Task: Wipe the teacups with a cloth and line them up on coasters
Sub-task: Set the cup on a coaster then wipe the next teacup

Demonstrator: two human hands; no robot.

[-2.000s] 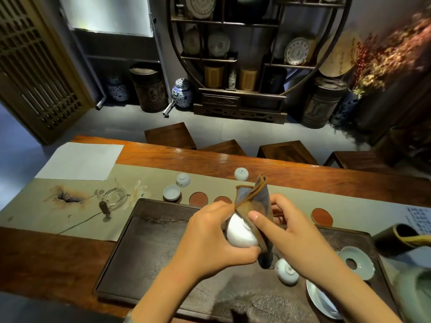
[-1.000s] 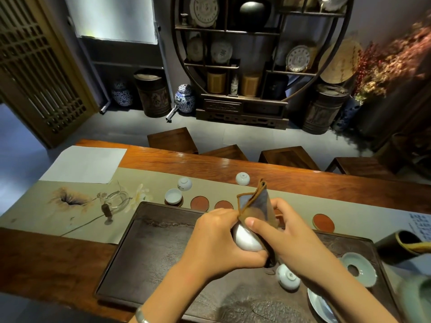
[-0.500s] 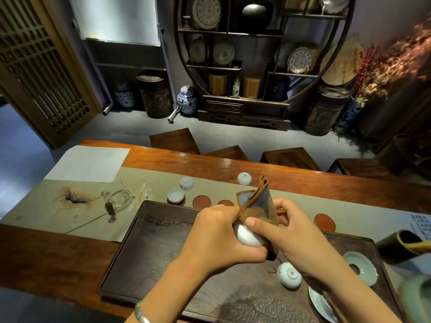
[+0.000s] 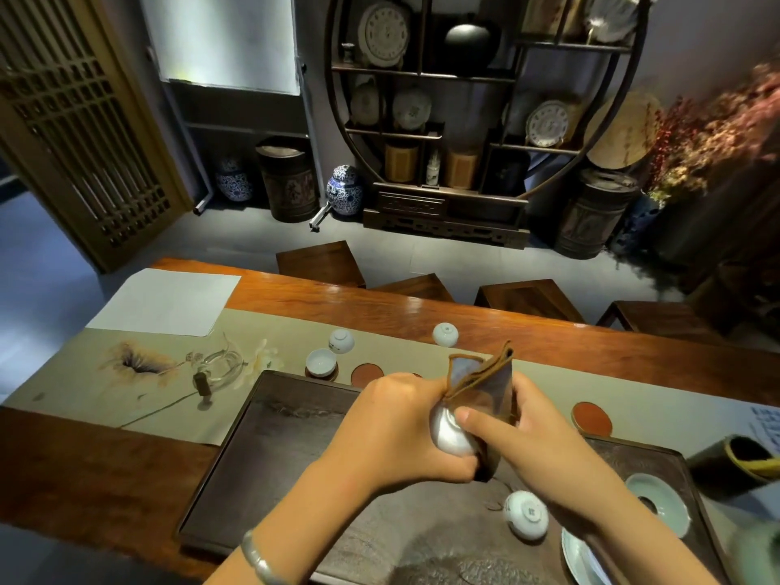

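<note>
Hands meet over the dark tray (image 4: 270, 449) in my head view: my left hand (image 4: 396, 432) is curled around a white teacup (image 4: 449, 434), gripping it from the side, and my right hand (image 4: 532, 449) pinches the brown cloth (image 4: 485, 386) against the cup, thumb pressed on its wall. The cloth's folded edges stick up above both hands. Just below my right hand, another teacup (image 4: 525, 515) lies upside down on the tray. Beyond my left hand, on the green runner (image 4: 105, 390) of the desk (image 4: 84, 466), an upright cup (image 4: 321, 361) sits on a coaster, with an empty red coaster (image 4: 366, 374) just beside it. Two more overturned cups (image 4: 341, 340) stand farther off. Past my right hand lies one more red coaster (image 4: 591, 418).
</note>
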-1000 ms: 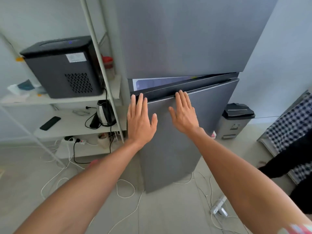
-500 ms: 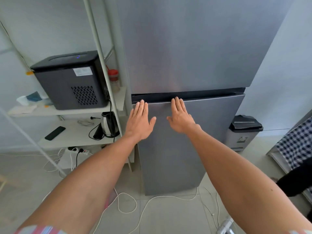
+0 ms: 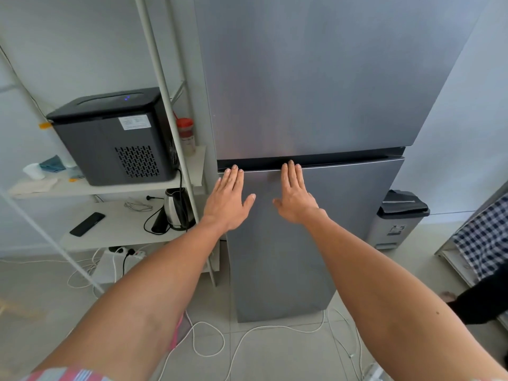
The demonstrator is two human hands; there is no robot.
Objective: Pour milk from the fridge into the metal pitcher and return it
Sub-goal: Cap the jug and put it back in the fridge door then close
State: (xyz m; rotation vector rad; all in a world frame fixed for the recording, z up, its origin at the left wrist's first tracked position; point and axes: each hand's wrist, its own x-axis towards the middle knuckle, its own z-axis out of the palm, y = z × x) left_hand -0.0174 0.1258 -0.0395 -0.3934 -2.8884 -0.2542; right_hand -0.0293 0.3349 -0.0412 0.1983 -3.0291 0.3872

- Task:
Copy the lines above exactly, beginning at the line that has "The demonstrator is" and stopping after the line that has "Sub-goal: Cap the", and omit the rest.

- Output of the exercise:
The demonstrator is two human hands; there is no robot.
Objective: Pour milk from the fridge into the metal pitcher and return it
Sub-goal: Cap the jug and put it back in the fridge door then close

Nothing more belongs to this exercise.